Osage officials take oaths of office at 2022 Inauguration ceremony in Tulsa

Also newly elected in their respective June 6 election, the eight members of the 5th Osage Minerals Council also received acknowledgment and Pendleton blankets during the inauguration.

TULSA, Okla. – A new chapter for Osage Nation government is starting after the newly elected officials took their oaths on July 9 to start serving in their respective offices for the Osage people. 

About 400 people attended the 2022 Inauguration Day ceremony held in the Skyline Event Center at the flagship Osage Casino & Hotel.

Former Congressman Archie Mason welcomed the attendees and acknowledged the elected officials who were escorted into the venue by ON Princess Gianna Sieke. The officials took their seats in the front row for the program, which included the oaths of office for all those elected in the June 6, 2022 General Election.

Newly-elected Osage Nation Assistant Principal Chief RJ Walker smiles after Principal Chief Geoffrey Standing Bear places a Pendleton blanket on him shortly after he took his oath of office. LOUISE RED CORN/Osage News

“We’re very pleased and very proud to be able to say in the Osage Nation we do have our sovereignty and our own government, and these are some of the people in charge of that,” Mason said. “So, we’re glad that all of you are here to acknowledge and see who these very important people are because they work for you, they work for me, they are us.”

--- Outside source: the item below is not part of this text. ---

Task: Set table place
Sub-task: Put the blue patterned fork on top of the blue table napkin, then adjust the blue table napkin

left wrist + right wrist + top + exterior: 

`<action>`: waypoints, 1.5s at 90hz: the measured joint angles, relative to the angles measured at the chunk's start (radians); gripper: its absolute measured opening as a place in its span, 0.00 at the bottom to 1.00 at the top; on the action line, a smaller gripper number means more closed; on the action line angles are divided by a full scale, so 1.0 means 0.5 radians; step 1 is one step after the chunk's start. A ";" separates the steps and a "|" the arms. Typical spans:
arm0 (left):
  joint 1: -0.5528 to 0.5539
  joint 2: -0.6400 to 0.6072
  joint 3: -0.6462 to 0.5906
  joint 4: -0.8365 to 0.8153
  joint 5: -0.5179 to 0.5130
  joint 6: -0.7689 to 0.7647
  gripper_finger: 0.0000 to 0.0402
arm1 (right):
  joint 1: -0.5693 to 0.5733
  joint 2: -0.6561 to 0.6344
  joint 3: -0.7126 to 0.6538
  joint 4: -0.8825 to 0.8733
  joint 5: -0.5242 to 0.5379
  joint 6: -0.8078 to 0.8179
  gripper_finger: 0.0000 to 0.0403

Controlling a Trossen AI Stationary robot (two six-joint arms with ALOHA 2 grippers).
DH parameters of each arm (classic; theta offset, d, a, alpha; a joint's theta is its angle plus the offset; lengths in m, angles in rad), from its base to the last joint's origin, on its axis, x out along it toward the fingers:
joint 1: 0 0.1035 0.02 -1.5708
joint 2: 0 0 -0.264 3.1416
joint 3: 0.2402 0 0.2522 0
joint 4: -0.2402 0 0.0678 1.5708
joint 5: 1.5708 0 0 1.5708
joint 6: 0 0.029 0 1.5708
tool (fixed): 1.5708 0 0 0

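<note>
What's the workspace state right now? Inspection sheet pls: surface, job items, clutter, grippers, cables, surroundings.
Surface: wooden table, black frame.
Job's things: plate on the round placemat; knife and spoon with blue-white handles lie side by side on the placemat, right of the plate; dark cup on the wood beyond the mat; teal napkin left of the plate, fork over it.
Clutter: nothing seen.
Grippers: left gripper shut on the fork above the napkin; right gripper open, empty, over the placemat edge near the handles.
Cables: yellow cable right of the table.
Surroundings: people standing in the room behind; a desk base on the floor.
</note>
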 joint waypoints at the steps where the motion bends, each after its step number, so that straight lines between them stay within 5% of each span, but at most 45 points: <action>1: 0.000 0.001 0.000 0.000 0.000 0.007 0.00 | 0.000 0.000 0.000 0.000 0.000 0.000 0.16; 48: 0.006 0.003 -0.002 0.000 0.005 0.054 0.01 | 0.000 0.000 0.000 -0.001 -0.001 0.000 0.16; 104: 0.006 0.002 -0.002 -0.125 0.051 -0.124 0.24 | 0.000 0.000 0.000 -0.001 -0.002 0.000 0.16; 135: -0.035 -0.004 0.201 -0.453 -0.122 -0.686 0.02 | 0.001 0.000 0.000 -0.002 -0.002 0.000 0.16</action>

The inauguration’s opening included members from the Harold Bigheart Smalley American Legion Post No. 198 posting the flag colors and opening songs sung by Osage singers. The Hominy and Grayhorse War Mothers also followed the flags into the venue.

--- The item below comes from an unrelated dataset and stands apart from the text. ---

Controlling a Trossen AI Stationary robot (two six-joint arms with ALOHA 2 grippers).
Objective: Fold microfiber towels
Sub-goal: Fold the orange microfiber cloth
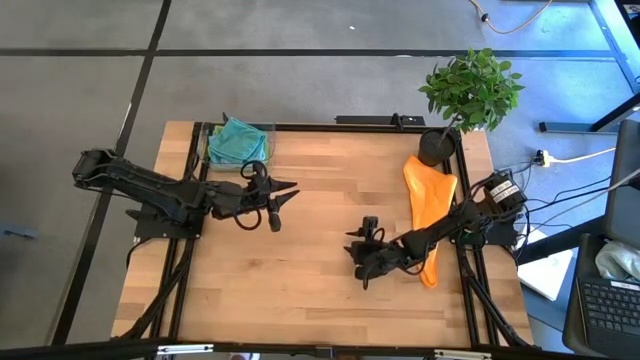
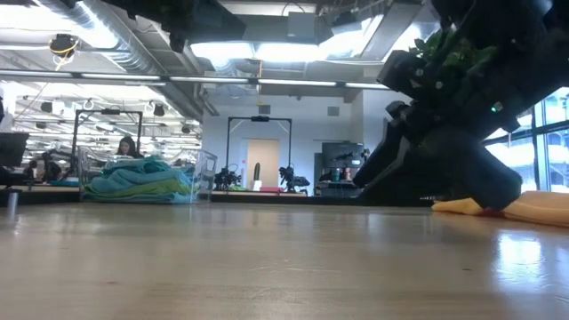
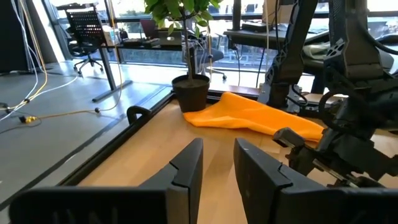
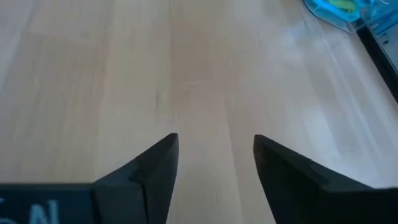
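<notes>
My right gripper [image 1: 358, 262] sits low over bare wood near the table's middle, its two flat dark fingers [image 4: 155, 163] spread wide with nothing between them. My left gripper [image 1: 284, 192] hovers on its own side, its fingers [image 3: 186, 165] parted by a narrow gap, also empty. One orange microfiber towel [image 1: 428, 205] lies crumpled in a long, soft, fuzzy heap along the right edge; my right arm crosses over its near end. At the far left corner I count one stack of folded towels [image 1: 238, 140], teal on top with lime green showing beneath in the low view, inside a clear box [image 1: 268, 133]. One potted plant [image 1: 468, 92] stands just beyond the orange towel. The wooden table [image 1: 320, 290] is pale and planked, with a black frame.
</notes>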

Dr. Herman “Mogri” Lookout delivered the invocation in the Osage language followed by a presentation by a group of Daposka Ahnkodapi students who recited The Lord’s Prayer and sang “Jesus Loves Me,” both in Osage.

Osage musician and violinist Nokosee Fields performed a song during the event.

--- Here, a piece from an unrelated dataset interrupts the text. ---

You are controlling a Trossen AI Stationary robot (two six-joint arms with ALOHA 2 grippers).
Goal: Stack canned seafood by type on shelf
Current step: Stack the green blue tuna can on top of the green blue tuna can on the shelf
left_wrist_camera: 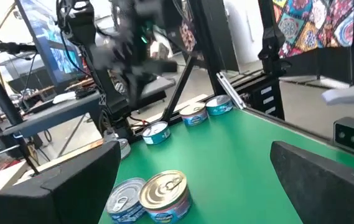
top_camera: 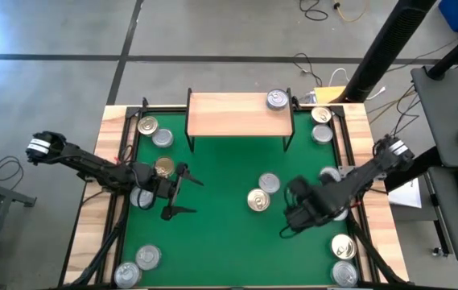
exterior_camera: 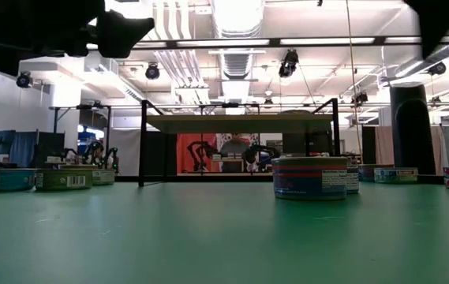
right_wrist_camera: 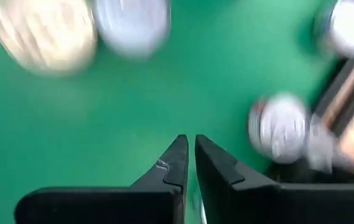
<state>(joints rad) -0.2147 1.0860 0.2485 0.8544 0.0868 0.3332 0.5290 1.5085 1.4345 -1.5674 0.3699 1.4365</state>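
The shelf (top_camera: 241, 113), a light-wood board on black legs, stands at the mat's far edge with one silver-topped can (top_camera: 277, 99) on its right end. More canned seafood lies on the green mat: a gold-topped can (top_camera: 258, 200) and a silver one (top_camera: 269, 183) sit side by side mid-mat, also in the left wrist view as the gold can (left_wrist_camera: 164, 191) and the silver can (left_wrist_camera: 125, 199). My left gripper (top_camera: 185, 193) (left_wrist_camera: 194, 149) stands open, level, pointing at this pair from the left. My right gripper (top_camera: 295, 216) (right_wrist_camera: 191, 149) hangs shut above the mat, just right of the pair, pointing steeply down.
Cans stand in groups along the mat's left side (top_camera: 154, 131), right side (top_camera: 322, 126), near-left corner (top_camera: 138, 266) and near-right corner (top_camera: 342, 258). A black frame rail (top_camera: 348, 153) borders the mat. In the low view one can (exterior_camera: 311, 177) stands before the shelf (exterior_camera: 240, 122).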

Anthropologist Dr. Jean Dennison (Osage) served as this year’s inauguration guest speaker, with Sieke introducing her. Dennison is co-director of the Center of American Indian and Indigenous Studies and an associate professor of American Indian Studies at the University of Washington and wrote “Colonial Entanglement: Constituting a Twenty-First Century Osage Nation.”

Published in 2012, Dennison wrote on the Nation’s government reform process from 2004 to 2006 when the Osage Government Reform Commission was launched, and Osage voters approved the current Constitution launching the three-branch government. “The primary goal of her academic endeavor is to explore how Indigenous people negotiate and contest the ongoing colonial settler process in areas such as citizenship, governance and sovereignty,” Sieke said.

“We are in an exciting moment in the Osage Nation,” Dennison said. “Since the passage of the 2006 Constitution our Nation has seen growth in land base and programs unseen since the 18th century. We now have our own school, health facility, teams of Osages working on language and cultural revitalization, and we continue to grow our Osage Casinos.”

“To this day, you will often hear advice ‘always keep respect in front of you’ and this is the important work we had in front of us in the Nation. In buying back the Osage territory, we are recovering our relationship with our lands and food systems,” Dennison said. “From 1808 to 1839, seven treaties stripped Osage control of 96 million acres of land in what would later become Oklahoma, Kansas, Arkansas and Missouri representing 75% of the Osage land base at the time … Through land purchases and other investments in our food systems, Osages are succeeding when we are building relationships of respect with the land for it is this land that must not only sustain us but ensure that we can thrive as individuals and as a Nation.”

Guest speaker Jean Dennison delivers her speech at the Osage Nation Inauguration, held at the Osage Casino & Hotel in Tulsa on July 9, 2022. LOUISE RED CORN/Osage News

“We have people (in the cultural, language and education departments) who are working tirelessly to reestablish and maintain respectful relationships with our ways of life that hold us together, they must do this work in the face of the efforts that governments and schools put into erasing who we are,” Dennison said. “These employees are overcoming generations of colonial shaming, figuring out how to ensure that the colonial impacts are not permanent or corrupting and that there is a future for the Osage. They have been most successful when they have been able to build collaborative communities to do this hard work together. Respect is also essential to the Nation’s efforts to taking over control of the Pawhuska Indian Health (Service) facility, we can now invest in our health, in our community, but we must rebuild relationships of respect in a space of deep neglect. Not only did the Osage Nation receive a facility and equipment that were falling apart, but employees had to transition this facility without the necessary communication from the IHS and incorporate this unwieldy bureaucratic center into a Nation not built for it. This is an ongoing project, but the recent Indian Health Care Reform Act opens the door for the clinic to establish the kinds of accounting, (human resources), and other processes the health clinic requires to thrive.”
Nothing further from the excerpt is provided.